§ **WHAT TO DO**
Among the lines below, a stretch begins at the one with "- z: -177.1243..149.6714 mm" and ends at the one with "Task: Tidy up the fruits". Repeat that stretch exactly, ends included.

§ **SOURCE DATA**
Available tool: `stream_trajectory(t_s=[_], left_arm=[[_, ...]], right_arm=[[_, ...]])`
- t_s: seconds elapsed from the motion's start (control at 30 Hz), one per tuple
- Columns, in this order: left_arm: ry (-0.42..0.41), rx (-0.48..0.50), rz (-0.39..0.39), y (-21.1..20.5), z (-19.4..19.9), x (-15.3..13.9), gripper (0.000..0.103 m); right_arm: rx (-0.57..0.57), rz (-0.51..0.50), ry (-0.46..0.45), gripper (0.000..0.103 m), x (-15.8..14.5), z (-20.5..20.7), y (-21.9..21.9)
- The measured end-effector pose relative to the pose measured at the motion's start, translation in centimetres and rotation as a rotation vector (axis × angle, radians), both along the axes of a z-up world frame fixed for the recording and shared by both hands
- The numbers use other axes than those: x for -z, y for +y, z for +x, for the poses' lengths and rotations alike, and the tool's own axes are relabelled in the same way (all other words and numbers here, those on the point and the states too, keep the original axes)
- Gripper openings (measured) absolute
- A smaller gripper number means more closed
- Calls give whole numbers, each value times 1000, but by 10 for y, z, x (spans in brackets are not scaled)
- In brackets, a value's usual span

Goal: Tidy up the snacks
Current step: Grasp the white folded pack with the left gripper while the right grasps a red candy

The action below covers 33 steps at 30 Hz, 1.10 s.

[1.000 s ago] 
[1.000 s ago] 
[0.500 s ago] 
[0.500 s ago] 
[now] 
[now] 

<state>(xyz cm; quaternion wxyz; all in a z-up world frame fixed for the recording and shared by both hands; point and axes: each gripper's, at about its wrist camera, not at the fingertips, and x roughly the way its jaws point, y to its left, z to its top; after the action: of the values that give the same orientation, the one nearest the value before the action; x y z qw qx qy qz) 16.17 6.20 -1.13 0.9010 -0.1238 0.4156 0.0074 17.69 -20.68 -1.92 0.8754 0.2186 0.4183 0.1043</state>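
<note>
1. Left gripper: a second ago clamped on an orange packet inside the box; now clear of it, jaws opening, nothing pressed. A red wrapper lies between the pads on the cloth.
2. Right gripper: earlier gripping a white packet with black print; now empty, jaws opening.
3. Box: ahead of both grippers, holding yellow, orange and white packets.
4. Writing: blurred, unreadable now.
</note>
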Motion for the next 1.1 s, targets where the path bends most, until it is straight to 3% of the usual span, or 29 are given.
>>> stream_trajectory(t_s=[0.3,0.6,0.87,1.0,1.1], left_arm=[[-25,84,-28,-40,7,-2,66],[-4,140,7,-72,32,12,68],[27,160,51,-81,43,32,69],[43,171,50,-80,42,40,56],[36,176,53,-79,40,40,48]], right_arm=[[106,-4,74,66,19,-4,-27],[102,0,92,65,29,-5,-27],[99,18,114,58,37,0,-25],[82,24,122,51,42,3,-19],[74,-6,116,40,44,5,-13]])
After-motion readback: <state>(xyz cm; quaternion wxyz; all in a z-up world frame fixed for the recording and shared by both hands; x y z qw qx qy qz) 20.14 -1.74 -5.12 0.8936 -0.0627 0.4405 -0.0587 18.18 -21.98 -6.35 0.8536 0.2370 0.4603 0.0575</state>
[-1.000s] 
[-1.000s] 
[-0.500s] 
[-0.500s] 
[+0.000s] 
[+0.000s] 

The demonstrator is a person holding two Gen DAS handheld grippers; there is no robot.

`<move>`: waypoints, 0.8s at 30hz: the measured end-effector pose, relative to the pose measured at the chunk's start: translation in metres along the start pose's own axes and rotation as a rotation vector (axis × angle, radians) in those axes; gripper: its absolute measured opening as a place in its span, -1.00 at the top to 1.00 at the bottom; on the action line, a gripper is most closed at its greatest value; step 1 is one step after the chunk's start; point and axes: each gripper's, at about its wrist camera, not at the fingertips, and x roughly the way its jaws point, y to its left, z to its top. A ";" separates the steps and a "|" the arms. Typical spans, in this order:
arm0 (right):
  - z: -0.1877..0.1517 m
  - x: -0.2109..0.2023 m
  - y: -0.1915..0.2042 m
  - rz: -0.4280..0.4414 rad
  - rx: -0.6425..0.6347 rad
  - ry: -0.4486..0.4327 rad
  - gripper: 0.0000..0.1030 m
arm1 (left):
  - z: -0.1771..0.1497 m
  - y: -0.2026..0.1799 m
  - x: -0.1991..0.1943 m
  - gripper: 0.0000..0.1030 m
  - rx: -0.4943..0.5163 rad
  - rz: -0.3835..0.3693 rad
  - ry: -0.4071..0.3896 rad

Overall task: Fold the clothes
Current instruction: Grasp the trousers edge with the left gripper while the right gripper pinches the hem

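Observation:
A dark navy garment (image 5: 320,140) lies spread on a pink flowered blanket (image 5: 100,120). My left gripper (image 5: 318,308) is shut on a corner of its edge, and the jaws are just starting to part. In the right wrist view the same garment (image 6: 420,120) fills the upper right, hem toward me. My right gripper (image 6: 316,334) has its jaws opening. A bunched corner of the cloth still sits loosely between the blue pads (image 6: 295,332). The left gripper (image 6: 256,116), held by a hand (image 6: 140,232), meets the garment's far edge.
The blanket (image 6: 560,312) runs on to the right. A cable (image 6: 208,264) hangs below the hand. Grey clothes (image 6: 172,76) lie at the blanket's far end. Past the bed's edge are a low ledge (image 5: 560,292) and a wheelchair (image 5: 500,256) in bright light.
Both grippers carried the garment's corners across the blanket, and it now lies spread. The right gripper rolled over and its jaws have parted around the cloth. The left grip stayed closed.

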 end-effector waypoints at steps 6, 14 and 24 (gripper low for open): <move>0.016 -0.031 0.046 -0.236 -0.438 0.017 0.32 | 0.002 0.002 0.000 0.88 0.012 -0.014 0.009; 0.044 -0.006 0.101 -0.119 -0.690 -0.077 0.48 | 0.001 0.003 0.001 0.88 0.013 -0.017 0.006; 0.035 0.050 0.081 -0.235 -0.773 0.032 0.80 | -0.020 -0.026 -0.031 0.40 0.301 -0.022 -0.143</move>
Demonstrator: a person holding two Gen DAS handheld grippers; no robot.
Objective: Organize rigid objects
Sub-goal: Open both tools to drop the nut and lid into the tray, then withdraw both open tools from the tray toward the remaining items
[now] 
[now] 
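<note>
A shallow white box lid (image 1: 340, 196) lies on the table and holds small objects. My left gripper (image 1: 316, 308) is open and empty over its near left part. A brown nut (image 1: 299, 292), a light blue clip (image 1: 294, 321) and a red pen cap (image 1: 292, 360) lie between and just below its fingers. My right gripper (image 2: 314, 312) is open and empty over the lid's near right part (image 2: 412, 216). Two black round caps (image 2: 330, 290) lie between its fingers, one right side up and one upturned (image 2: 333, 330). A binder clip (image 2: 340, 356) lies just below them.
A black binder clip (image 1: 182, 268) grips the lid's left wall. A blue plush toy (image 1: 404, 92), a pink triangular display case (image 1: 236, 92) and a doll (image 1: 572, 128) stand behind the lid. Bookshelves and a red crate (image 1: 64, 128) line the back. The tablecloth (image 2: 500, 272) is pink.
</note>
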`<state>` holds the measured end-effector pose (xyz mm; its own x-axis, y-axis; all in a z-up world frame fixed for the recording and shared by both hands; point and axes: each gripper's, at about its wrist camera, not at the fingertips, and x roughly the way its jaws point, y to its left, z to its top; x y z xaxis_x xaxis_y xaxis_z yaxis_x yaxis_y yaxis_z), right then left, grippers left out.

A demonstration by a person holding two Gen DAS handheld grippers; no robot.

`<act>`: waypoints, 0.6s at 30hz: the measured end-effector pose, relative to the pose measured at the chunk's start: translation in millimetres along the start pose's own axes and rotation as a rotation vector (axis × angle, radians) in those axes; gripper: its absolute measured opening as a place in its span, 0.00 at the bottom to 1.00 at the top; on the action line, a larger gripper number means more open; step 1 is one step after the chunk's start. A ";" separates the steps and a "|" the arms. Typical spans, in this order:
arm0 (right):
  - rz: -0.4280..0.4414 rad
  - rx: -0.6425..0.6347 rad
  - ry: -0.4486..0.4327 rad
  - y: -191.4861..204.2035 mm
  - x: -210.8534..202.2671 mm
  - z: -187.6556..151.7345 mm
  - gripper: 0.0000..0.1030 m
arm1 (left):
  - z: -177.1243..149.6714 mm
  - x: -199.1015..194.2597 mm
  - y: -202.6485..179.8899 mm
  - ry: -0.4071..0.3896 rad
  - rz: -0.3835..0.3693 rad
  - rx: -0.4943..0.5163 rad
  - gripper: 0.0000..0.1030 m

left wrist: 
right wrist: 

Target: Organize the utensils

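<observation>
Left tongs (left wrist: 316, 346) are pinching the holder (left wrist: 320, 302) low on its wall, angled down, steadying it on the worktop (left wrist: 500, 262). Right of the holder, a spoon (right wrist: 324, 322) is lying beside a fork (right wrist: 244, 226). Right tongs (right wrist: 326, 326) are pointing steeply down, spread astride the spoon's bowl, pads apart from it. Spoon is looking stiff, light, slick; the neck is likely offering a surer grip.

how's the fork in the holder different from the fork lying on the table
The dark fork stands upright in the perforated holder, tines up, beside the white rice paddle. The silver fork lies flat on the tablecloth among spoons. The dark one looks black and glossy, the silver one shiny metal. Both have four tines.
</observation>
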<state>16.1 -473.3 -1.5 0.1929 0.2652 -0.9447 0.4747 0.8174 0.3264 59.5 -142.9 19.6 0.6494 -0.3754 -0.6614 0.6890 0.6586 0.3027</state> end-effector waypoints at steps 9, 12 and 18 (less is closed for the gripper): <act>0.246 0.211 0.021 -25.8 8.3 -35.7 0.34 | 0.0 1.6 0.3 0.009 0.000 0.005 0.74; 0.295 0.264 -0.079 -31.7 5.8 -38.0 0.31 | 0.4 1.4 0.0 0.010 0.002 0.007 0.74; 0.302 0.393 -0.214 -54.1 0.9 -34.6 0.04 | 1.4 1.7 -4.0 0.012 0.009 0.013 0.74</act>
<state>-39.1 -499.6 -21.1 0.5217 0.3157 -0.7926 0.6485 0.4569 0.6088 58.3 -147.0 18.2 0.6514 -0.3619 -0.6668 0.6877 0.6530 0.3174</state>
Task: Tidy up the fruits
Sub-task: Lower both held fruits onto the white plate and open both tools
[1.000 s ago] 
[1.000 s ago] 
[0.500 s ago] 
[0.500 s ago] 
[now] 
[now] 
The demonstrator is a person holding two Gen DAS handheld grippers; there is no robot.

§ **RESPONSE**
  - z: -177.1243..149.6714 mm
  - x: -199.1015..194.2597 mm
  - y: -202.6485..179.8899 mm
  - ry: -0.4071..0.3896 rad
  - rz: -0.3835..0.3693 rad
  - rx: -0.4943..0.5163 rad
  - gripper: 0.0000..0.1030 m

left wrist: 
right wrist: 

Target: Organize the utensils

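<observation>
Left tongs (left wrist: 316, 346) are pinching the holder (left wrist: 320, 302) low on its wall, angled down, steadying it on the worktop (left wrist: 500, 262). Right of the holder, a spoon (right wrist: 324, 322) is lying beside a fork (right wrist: 244, 226). Right tongs (right wrist: 326, 326) are pointing steeply down, spread astride the spoon's bowl, pads apart from it. Spoon is looking stiff, light, slick; the neck is likely offering a surer grip.

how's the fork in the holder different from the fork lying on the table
The dark fork stands upright in the perforated holder, tines up, beside the white rice paddle. The silver fork lies flat on the tablecloth among spoons. The dark one looks black and glossy, the silver one shiny metal. Both have four tines.
</observation>
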<state>16.1 -473.3 -1.5 0.1929 0.2652 -0.9447 0.4747 0.8174 0.3264 59.5 -142.9 19.6 0.6494 -0.3754 -0.6614 0.6890 0.6586 0.3027</state> end-effector waypoints at steps 9, 12 and 18 (less is closed for the gripper): <act>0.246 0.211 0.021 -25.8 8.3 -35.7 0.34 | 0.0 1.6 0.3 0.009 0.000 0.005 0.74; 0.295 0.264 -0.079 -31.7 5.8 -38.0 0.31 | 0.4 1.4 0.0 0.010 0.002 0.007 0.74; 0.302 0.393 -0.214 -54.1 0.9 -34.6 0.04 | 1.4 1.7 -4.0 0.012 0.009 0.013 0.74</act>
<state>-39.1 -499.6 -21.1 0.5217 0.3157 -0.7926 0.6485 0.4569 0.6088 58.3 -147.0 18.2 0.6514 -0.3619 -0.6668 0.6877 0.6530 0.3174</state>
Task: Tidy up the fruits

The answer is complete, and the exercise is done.